17.03.2010 | Ingo Niebel (Junge Welt vom 17.3.2010)

Das Verschwinden des ETA-Mitglieds Jon Anza wirft immer mehr Fragen auf- Im Fall des Verschwindens und des Todes des mutmaßlichen ETA-Mitglieds Jon Anza werden immer mehr mysteriöse Begleitumstände bekannt. Die zentrale Frage lautet:

Wo war Anza zwischen dem 18. und 29. April 2009? Am ersten Tag bestieg der Aktivist der baskischen Untergrundorganisation einen Zug von Baiona (Bayonne) in das südfranzösische Toulouse. Dort sollte er offenbar Kampfgenossen Geld übergeben, erschien aber nicht zu dem konspirativen Treffen.

Am 29. April fand die Toulouser Polizei den Basken bewußtlos in einem Park und ließ ihn in ein Krankenhaus einweisen. Dort verstarb er unerkannt am 11. Mai 2009. Erst Anfang März 2010 wurde sein Leichnam durch einen Zufall in der Kühlkammer des Krankenhauses wiederentdeckt, lautet zumindest die offizielle Version der französischen Staatsanwältin Anne Kayanakis.

Am Montag ergab eine erste Autopsie an dem durch schlechte Konservierung angegriffenen Körper keine neuen Erkenntnisse zu der angenommenen Todesursache durch Herzversagen. Anzas Familie fordert eine zweite Autopsie, da ihr Vertrauensarzt an der ersten Untersuchung nicht teilnehmen durfte.

Ob dies bewilligt wird, hängt von dem Untersuchungsrichter ab, an den Kayanakis am Montag den Fall überraschend abtrat. Zu ihrer Entscheidung dürfte beigetragen haben, daß das Krankenhaus in Toulouse am Montag abend mitgeteilt hatte, daß es bereits am 30. April sowie am 4. und 7. Mai 2009 die Polizei über den unbekannten Bewußtlosen informiert hatte. Kayanakis hatte bislang behauptet, das Krankenhaus hätte am 4. Juni 2009 eine Anfrage der Polizei nach einem Mann mit Anzas Beschreibung negativ beantwortet.
Gleichzeitig veröffentlichte die spanische Zeitung El Mundo in ihrer Montagsausgabe neue Belege für eine Verwicklung der spanischen Zivilgarde in den Fall.

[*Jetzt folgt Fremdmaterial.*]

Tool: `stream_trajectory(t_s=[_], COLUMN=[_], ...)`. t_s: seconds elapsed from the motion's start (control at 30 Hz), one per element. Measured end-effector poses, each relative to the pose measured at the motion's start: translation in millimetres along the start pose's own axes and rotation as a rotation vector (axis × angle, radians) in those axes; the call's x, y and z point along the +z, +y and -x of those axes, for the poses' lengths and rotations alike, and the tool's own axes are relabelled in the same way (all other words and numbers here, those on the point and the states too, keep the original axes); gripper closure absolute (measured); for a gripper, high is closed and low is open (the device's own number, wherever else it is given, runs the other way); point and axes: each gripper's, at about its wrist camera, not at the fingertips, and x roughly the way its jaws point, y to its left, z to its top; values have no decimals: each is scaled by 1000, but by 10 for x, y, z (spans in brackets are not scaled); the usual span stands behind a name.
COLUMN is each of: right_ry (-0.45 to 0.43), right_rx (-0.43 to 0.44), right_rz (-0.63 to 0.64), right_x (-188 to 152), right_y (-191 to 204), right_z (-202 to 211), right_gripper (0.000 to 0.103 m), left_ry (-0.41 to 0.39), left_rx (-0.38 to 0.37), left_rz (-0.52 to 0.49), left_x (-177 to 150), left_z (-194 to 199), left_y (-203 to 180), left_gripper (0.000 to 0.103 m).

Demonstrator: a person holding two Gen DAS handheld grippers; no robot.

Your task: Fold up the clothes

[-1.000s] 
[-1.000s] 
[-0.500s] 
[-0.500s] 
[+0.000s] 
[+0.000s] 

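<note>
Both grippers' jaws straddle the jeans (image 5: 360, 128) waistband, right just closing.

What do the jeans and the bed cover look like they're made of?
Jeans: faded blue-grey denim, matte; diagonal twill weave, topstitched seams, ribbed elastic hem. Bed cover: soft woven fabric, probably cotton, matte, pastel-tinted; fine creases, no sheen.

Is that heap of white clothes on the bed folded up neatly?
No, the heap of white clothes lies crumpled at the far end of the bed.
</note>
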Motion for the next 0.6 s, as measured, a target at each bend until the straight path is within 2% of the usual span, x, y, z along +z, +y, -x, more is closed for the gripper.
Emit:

Demnach sollen am 20. Mai 2009 mehrere Geheimpolizisten überhastet ihr Toulouser Hotel verlassen haben. Dabei vergaßen sie, zwei Pistolen mitzunehmen.

Nur fünf Tage zuvor hatte Anzas Familie dessen Verschwinden publik gemacht; zwei Tage, nachdem Kayanakis den Fall übernahm und einen, nachdem die ETA seine Mitgliedschaft und das Treffen in Toulouse bekanntgegeben hatte. El Mundo bestätigte auch die Behauptung der ETA, daß die Guardia Civil im Jahr 2008 Anzas Fingerabdruck in einem ausgehobenen Erdversteck in Südfrankreich gefunden habe.

Damit gerät Spaniens Innenminister Alfredo Pérez Rubalcaba in Erklärungsnot. Er behauptet, die Polizei hätte erst 2009 von dessen ETA-Zugehörigkeit erfahren, obwohl Anza deswegen bereits zwischen 1982 und 2002 in spanischer Haft gesessen hatte.